The study’s main strength was its ability to accurately and rapidly segment impacted canines with various angulations (horizontal, oblique, vertical) on CBCT images. The inclusion of scans from two CBCT devices with different acquisition parameters and metal artifacts from brackets could enhance the tool’s practicality and robustness. Moreover, the segmentation and refinements could be performed on an easily accessible online platform without the need for third-party software, making it more convenient for clinical use.

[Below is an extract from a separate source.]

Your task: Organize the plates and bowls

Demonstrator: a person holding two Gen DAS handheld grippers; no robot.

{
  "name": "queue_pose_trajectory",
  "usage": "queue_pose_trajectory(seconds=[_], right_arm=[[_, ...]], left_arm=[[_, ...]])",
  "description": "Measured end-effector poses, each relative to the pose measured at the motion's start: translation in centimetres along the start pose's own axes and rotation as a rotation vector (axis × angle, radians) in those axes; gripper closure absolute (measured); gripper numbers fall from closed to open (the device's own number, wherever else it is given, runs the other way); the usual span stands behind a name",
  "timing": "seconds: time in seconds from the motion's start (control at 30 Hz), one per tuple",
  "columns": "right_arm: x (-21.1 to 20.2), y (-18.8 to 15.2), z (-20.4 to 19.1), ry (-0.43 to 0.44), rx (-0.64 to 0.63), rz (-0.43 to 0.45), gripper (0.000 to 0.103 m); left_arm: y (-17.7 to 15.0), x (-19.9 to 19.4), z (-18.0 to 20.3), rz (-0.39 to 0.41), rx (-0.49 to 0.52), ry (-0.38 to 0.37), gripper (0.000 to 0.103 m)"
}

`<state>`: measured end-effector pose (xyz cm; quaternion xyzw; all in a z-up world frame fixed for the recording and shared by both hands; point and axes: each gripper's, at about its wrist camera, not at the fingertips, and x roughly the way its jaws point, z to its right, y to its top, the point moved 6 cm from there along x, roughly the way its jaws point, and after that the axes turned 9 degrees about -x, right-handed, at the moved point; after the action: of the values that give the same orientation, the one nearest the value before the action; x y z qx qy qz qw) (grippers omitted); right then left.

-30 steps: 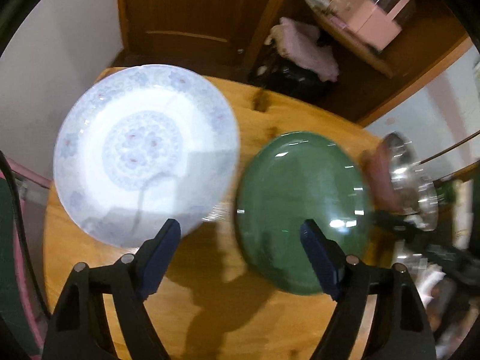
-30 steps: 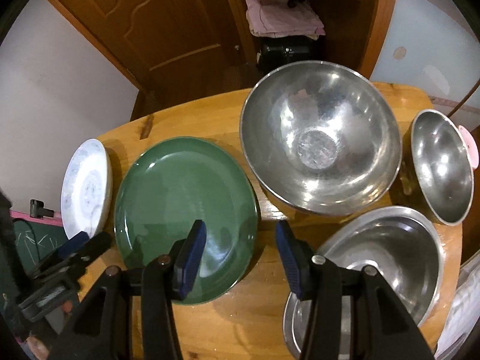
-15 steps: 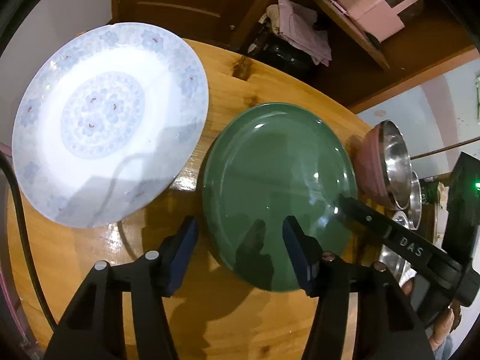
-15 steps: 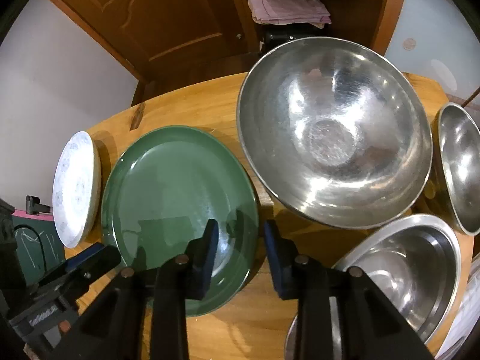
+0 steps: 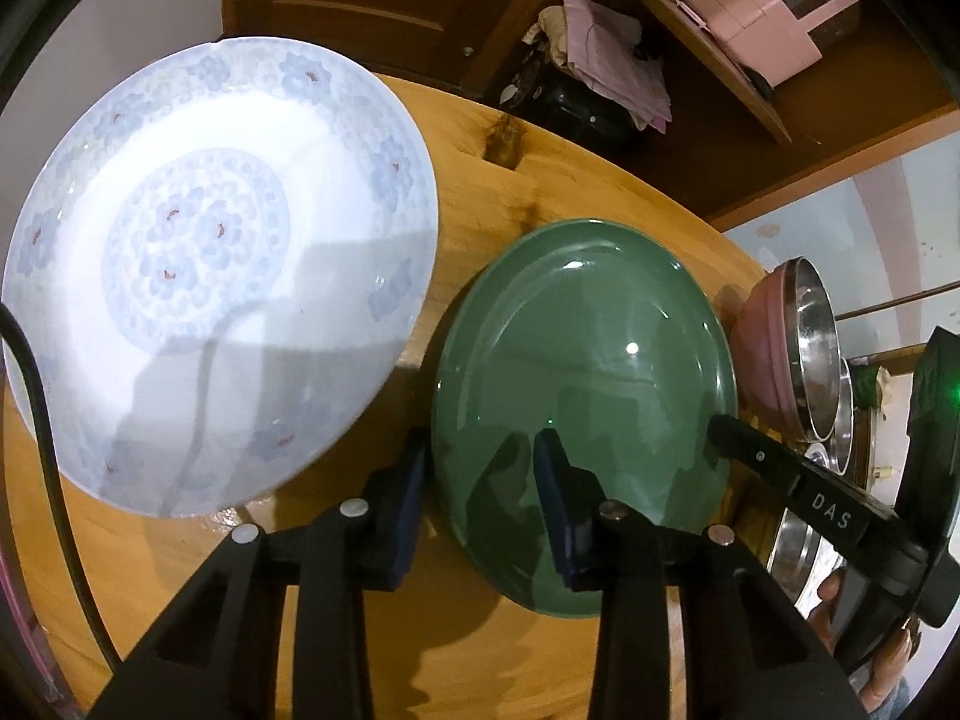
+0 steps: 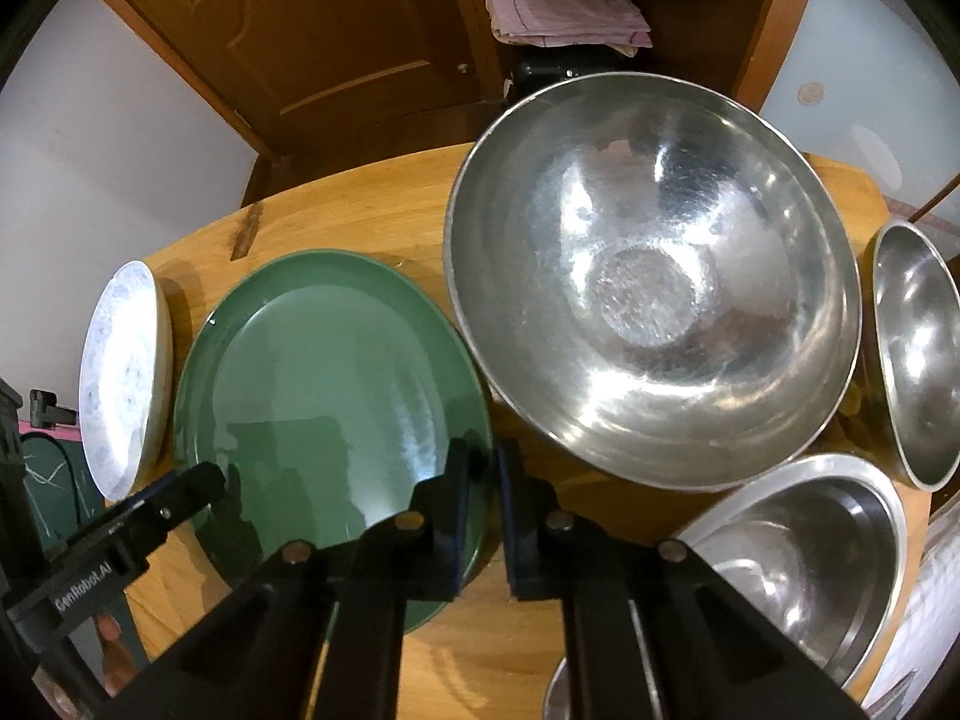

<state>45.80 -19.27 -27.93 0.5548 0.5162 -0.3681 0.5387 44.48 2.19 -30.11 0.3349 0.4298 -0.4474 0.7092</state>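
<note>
A green plate [image 5: 588,372] lies flat on the wooden table [image 5: 468,210]; it also shows in the right wrist view [image 6: 324,372]. My left gripper [image 5: 483,498] is half closed, its jaws straddling the plate's near left rim. My right gripper [image 6: 483,492] is nearly shut, with the plate's near right rim in the narrow gap between its jaws. A white plate with blue flowers [image 5: 204,264] lies left of the green one, and shows in the right wrist view [image 6: 123,378].
A large steel bowl [image 6: 654,276] sits right of the green plate. Two more steel bowls [image 6: 918,348] [image 6: 804,552] stand at the right. A pink-sided bowl [image 5: 774,336] shows in the left wrist view. A wooden door and shelf stand behind the table.
Both grippers have moved in onto the green plate's near rim and narrowed their jaws. The right has gone from open to nearly shut; the left has closed about halfway.
</note>
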Motion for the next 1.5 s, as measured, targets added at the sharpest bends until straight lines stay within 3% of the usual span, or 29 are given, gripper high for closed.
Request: queue_pose_trajectory(seconds=[0.07, 0.13, 0.3, 0.47, 0.7, 1.0, 1.23, 1.5], right_arm=[[0.0, 0.0, -0.1, -0.003, -0.006, 0.003, 0.094], [0.0, -0.1, 0.0, -0.015, -0.006, 0.006, 0.094], [-0.5, -0.7, -0.3, -0.043, -0.018, 0.015, 0.097], [-1.9, -1.9, -0.5, -0.018, 0.003, 0.025, 0.097], [-4.5, -4.1, -1.6, -0.007, -0.004, 0.050, 0.097], [-11.0, -9.8, -4.7, 0.020, -0.040, 0.126, 0.097], [-16.8, -16.7, -7.3, 0.036, -0.093, 0.198, 0.097], [-17.3, -25.1, -9.3, 0.055, -0.157, 0.206, 0.097]], left_arm=[[0.3, 0.3, 0.1, 0.003, 0.010, 0.018, 0.085], [0.3, 0.3, -0.1, 0.007, 0.023, 0.037, 0.092], [0.1, -0.4, -0.3, 0.005, 0.003, 0.017, 0.094], [-0.3, -2.4, 0.0, 0.014, 0.000, -0.012, 0.096], [-2.7, -5.9, -0.4, 0.037, 0.025, -0.016, 0.096], [-8.9, -13.2, -2.4, 0.099, 0.019, -0.088, 0.096], [-15.7, -17.9, -5.5, 0.115, 0.037, -0.118, 0.095], [-23.6, -18.8, -9.7, 0.101, 0.048, -0.104, 0.095]])
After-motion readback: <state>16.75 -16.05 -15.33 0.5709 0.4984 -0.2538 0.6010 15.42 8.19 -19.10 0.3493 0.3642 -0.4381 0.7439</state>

The study also had certain limitations. Firstly, the training was limited to only maxillary impacted canines without inclusion of any other impactions. Secondly, the online tool only provided the segmentation map as an outcome without any additional tools for dimensional and morphometric measurements. Thirdly, the CNN training was based on two CBCT devices. Further studies are warranted to train the model based on the datasets from multiple CBCT devices with different scanning parameters and qualities, as well as images acquired from different institutions, for justifying its applicability for regular clinical tasks.

Conclusion

The proposed CNN model facilitated a rapid, consistent, and precise segmentation of maxillary impacted canines on CBCT images, which might aid in diagnosis and the planning of orthodontic and oral surgical interventions. The integration of impacted canine segmentation into the online tool could be considered as a significant leap towards achieving a fully AI assisted virtual workflow for planning, surgical guide designing, and follow-up assessment for various dentomaxillofacial procedures.